Exactly as written, reproduce the lines from the beginning of the data through the line containing "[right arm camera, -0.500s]"; the pictures are not reproduced.
::: Recorded data
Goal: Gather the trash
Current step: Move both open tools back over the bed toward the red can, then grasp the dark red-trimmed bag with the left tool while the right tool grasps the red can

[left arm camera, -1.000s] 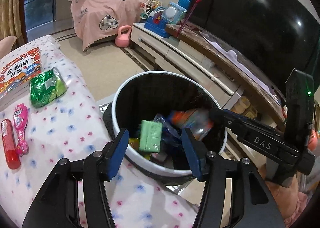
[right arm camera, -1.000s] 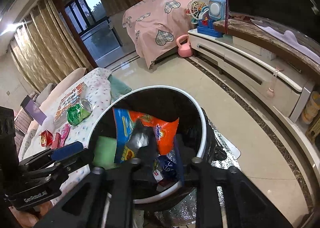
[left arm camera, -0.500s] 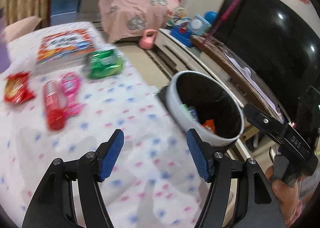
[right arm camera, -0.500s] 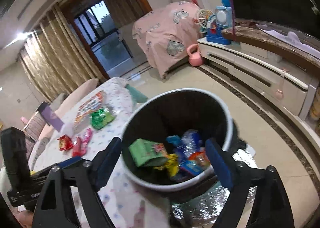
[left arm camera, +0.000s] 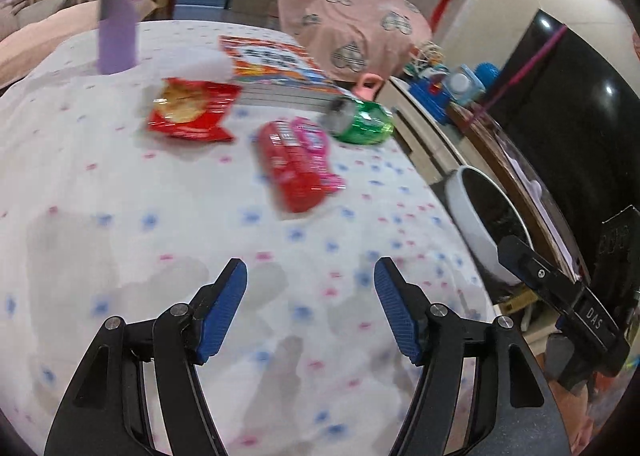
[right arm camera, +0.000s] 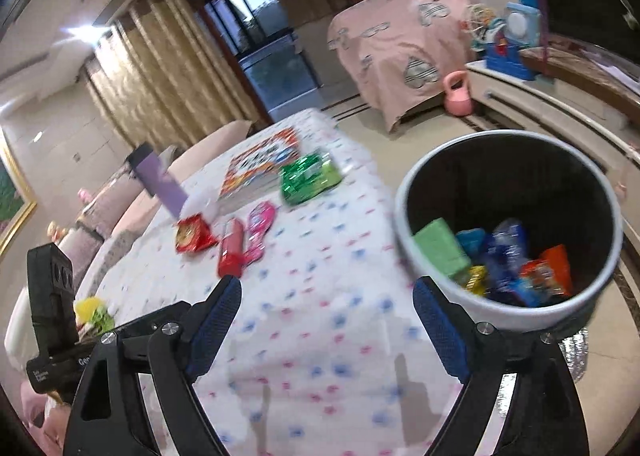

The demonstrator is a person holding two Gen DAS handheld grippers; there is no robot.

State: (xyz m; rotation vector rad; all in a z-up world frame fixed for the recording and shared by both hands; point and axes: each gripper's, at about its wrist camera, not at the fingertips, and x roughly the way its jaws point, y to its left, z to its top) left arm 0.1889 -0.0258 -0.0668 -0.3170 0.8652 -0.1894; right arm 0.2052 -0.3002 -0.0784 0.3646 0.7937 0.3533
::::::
■ Answer to this exercise
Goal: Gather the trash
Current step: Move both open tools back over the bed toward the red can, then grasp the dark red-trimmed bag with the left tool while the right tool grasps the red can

[left arm camera, -1.000s] 
[right arm camera, -1.000s] 
[left arm camera, -0.500s] 
[right arm camera, -0.500s] 

This output is complete, so the exercise is closed.